An IO mortgage is a type of loan where the borrower only pays the interest for a certain period of time, usually a few years, and then must pay the full amount of the loan in one lump sum. It is also called an interest-only mortgage. Mortgages are loans that are used to buy property, and the property is used as collateral for the loan. If the borrower cannot pay back the loan, the lender can take possession of the property. There are many different types of mortgages, including adjustable-rate mortgages, fixed-rate mortgages, and balloon-payment mortgages.

A more thorough explanation:

An IO mortgage, also known as an interest-only mortgage, is a type of mortgage where the borrower only pays the interest on the loan for a certain period of time, usually 5-10 years.

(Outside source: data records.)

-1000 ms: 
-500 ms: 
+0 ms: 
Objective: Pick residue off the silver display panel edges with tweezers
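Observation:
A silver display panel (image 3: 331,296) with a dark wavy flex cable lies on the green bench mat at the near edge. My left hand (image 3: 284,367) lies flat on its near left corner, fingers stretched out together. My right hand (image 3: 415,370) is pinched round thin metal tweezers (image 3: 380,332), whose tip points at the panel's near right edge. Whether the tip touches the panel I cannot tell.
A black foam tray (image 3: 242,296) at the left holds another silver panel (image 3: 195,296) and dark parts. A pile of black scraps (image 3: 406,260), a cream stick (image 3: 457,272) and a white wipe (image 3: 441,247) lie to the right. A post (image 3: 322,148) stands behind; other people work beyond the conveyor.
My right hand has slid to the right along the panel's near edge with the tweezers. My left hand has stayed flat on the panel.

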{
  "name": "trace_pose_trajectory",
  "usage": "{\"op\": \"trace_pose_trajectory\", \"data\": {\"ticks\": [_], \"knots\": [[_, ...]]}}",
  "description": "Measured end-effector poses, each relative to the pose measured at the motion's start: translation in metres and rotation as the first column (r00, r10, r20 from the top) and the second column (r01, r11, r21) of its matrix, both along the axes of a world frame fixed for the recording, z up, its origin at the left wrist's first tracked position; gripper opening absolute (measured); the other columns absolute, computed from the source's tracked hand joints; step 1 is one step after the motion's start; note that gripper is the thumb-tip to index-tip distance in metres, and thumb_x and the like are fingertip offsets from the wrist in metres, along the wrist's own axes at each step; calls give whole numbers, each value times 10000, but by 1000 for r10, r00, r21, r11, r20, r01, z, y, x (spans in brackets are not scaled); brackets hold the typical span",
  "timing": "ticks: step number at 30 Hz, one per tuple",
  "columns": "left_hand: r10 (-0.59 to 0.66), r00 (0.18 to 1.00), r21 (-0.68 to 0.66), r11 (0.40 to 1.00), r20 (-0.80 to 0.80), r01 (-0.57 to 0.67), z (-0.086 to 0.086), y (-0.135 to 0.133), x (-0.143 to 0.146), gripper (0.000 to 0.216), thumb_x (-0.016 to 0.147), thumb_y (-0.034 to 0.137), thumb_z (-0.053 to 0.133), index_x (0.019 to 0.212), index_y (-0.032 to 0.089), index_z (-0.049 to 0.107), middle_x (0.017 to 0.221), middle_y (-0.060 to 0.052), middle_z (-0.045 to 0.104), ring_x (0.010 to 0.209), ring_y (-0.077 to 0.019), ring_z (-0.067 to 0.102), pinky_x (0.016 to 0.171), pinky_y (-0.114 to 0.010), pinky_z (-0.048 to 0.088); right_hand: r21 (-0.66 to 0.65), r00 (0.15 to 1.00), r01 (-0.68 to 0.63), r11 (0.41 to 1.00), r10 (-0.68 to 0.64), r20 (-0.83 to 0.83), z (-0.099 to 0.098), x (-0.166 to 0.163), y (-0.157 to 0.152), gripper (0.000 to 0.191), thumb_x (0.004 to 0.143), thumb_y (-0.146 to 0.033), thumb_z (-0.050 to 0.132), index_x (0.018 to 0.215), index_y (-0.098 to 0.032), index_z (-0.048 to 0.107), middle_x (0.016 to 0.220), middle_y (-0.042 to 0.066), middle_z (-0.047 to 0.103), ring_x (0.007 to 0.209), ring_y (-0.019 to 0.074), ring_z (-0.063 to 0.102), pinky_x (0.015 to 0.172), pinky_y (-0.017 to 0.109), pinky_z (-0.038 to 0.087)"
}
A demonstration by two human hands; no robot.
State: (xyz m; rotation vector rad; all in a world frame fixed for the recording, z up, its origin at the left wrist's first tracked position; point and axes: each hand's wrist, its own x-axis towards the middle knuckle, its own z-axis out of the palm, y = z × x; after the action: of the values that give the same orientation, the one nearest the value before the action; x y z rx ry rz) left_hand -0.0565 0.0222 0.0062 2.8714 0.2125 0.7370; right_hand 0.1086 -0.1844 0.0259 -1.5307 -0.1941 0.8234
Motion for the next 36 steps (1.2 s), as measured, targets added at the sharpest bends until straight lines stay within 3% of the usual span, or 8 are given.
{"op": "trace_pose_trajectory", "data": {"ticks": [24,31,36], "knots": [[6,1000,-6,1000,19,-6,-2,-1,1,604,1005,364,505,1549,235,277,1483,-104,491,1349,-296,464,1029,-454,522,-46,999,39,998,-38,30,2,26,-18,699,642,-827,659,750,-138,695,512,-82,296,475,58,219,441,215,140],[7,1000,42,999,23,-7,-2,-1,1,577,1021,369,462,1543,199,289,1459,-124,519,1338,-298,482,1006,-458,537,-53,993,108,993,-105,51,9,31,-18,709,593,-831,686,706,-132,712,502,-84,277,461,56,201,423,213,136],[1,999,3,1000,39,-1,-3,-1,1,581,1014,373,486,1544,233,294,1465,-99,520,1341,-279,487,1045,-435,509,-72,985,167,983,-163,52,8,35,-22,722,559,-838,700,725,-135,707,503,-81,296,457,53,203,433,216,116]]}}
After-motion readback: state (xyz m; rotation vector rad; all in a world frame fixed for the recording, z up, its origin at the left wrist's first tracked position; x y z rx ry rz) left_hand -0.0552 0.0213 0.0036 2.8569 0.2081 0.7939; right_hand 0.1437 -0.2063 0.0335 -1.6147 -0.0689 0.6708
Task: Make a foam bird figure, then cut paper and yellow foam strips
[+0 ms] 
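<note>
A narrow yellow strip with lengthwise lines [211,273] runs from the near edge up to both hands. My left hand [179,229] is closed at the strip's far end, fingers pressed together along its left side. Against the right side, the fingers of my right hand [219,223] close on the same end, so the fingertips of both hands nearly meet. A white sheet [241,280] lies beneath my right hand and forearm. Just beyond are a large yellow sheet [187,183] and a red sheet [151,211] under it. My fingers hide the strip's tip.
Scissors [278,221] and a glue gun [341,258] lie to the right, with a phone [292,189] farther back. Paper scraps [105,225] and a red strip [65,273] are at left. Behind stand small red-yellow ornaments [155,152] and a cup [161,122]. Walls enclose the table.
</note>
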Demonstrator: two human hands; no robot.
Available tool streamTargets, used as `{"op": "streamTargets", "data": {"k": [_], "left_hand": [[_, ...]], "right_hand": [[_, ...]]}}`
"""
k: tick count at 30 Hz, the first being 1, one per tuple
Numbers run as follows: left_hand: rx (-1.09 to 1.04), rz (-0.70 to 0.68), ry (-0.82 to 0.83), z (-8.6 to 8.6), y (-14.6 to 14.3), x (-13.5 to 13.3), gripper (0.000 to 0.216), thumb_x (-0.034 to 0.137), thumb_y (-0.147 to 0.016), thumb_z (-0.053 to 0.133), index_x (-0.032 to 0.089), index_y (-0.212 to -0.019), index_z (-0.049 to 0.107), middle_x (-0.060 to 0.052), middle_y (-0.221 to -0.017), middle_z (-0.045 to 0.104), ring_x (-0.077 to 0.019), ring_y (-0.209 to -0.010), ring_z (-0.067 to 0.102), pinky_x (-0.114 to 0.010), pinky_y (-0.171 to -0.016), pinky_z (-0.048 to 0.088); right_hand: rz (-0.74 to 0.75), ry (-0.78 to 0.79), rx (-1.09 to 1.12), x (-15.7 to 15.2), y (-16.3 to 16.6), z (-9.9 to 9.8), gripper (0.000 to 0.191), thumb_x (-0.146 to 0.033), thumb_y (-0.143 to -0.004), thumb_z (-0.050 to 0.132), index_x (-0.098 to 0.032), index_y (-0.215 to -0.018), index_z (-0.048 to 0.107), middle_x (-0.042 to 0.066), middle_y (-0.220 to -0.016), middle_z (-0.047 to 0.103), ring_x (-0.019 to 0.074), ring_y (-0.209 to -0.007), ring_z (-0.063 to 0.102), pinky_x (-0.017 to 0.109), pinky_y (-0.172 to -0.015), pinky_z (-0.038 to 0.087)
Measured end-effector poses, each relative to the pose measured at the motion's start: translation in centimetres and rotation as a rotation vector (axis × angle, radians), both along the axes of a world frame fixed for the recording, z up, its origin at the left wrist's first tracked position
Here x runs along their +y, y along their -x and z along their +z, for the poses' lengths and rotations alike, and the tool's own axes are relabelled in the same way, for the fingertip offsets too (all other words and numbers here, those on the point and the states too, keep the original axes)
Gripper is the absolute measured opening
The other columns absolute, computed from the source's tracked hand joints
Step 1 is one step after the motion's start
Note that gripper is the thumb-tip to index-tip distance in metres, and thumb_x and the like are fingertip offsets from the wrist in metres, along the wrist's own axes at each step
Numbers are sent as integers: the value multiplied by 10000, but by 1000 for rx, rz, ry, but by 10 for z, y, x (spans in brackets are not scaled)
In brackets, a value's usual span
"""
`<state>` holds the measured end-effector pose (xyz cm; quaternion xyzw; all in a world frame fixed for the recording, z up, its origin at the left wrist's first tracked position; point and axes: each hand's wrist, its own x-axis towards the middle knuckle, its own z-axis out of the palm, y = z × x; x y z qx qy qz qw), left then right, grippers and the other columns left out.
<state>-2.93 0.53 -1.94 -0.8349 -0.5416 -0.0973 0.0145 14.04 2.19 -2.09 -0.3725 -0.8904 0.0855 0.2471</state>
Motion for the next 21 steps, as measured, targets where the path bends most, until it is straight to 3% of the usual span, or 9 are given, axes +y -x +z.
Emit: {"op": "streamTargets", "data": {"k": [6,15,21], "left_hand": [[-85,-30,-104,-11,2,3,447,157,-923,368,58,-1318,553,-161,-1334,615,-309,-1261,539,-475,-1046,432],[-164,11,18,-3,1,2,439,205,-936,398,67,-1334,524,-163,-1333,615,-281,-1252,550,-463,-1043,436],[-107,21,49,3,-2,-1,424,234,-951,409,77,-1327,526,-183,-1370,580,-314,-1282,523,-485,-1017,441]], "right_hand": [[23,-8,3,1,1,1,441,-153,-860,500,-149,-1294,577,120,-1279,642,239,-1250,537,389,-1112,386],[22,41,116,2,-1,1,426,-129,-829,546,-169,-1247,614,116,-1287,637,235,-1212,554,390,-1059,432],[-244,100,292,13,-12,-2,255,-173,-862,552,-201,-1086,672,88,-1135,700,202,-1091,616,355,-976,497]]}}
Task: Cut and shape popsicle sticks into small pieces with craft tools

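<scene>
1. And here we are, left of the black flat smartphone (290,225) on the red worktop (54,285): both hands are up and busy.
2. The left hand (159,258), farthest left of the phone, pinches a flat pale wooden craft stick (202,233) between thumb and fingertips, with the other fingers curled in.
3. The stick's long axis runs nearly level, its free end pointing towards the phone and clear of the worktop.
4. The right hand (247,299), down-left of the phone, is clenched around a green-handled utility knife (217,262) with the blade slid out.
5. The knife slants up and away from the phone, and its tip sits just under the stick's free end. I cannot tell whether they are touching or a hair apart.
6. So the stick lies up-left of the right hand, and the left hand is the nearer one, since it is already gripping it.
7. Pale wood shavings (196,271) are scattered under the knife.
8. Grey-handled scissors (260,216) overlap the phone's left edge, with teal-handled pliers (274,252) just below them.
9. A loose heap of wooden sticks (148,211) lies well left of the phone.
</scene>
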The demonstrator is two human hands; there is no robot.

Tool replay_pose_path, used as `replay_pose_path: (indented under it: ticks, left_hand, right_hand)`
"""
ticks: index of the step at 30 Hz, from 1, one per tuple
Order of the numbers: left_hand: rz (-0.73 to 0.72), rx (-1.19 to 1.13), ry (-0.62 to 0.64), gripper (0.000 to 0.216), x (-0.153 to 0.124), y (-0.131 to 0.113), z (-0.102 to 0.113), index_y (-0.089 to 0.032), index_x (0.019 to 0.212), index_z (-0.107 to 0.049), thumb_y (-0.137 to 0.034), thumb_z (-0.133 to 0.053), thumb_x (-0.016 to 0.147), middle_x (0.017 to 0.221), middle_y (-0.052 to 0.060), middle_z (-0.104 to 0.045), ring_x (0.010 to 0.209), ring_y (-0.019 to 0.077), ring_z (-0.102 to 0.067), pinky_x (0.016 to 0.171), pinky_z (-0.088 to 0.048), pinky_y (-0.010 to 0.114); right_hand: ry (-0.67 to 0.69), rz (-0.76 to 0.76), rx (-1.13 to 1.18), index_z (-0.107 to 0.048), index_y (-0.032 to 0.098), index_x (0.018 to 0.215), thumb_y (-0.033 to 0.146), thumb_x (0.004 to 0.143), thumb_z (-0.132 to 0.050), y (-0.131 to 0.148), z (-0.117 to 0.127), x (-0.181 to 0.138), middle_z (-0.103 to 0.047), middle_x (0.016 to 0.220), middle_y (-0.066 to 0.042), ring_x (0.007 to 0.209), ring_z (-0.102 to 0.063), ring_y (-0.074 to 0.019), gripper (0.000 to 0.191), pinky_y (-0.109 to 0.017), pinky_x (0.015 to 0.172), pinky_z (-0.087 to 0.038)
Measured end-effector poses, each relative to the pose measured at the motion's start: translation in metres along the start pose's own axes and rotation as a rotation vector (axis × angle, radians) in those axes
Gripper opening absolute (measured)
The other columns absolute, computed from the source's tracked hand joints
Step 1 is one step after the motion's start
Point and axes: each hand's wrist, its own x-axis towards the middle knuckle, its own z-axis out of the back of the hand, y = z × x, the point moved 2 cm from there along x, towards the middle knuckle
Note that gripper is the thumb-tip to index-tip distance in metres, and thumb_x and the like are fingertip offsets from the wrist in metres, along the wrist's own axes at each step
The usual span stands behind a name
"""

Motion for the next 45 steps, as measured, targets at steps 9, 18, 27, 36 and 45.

At the end of this period, the borrower must pay the full principal amount in a lump sum or refinance the loan.

For example, if a borrower takes out a $200,000 IO mortgage with a 5-year term and a 4% interest rate, they would only have to pay $667 per month in interest for the first 5 years. After 5 years, they would have to pay the full $200,000.

IO mortgages can be risky for borrowers because they may not be able to afford the lump sum payment or refinance the loan when the interest-only period ends. However, they can be beneficial for borrowers who expect to have a higher income in the future or plan to sell the property before the end of the interest-only period.